**REQUIREMENT**
Copy the lines below verbatim, but only from the line containing "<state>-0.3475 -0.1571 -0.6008" through the end of the data.

**PROVIDED DATA**
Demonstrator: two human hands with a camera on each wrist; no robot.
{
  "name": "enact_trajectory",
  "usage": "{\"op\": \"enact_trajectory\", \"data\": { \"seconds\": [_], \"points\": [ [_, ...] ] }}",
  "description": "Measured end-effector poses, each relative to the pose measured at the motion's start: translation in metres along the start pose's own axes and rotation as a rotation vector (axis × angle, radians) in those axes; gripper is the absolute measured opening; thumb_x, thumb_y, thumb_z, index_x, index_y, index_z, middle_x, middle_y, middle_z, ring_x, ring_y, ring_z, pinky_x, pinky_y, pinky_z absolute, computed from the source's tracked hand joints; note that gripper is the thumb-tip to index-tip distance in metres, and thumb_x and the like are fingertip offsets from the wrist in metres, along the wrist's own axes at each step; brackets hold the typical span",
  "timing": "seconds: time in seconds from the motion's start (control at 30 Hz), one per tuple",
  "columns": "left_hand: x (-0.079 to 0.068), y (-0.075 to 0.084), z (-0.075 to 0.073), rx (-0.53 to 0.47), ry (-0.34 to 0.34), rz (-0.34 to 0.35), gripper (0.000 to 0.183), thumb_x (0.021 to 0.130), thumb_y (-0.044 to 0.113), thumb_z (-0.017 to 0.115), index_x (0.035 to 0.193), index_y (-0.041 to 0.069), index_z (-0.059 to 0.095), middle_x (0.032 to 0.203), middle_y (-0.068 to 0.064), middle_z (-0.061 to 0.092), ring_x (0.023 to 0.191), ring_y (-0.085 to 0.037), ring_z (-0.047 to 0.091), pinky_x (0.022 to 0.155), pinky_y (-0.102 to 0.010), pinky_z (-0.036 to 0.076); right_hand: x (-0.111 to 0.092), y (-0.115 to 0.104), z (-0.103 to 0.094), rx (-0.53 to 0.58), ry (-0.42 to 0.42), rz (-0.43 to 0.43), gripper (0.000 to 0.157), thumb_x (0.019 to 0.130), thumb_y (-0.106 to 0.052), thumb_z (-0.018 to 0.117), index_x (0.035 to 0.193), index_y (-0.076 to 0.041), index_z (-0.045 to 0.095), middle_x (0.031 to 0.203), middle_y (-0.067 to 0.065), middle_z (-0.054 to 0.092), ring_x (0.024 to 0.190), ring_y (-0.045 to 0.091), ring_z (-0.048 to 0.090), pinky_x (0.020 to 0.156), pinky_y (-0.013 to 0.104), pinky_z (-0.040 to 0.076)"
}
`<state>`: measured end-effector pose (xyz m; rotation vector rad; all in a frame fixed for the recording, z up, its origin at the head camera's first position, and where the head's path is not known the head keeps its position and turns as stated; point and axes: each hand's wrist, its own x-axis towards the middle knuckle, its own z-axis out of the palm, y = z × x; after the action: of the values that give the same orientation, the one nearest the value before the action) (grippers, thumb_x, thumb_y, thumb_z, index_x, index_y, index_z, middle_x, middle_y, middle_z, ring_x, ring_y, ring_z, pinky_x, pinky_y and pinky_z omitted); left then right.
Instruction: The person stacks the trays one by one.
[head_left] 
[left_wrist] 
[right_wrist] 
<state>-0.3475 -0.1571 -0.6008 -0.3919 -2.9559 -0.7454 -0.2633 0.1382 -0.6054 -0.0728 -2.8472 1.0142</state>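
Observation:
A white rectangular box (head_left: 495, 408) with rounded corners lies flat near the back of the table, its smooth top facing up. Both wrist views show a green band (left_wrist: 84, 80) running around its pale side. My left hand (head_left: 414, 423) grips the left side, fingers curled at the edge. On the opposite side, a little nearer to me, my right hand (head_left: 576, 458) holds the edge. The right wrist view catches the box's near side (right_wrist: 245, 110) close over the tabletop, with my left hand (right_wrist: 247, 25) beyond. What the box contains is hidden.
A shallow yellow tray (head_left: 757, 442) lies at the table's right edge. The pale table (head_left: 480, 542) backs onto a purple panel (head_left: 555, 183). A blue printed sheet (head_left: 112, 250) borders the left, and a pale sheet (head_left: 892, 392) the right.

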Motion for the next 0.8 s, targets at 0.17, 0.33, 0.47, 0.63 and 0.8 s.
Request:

**YOUR SOLUTION**
<state>-0.3475 -0.1571 -0.6008 -0.3919 -2.9559 -0.7454 -0.2633 0.1382 -0.6054 -0.0728 -2.8472 1.0142</state>
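Observation:
A white rectangular box (head_left: 495, 408) with rounded corners lies flat near the back of the table, its smooth top facing up. Both wrist views show a green band (left_wrist: 84, 80) running around its pale side. My left hand (head_left: 414, 423) grips the left side, fingers curled at the edge. On the opposite side, a little nearer to me, my right hand (head_left: 576, 458) holds the edge. The right wrist view catches the box's near side (right_wrist: 245, 110) close over the tabletop, with my left hand (right_wrist: 247, 25) beyond. What the box contains is hidden.
A shallow yellow tray (head_left: 757, 442) lies at the table's right edge. The pale table (head_left: 480, 542) backs onto a purple panel (head_left: 555, 183). A blue printed sheet (head_left: 112, 250) borders the left, and a pale sheet (head_left: 892, 392) the right.
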
Motion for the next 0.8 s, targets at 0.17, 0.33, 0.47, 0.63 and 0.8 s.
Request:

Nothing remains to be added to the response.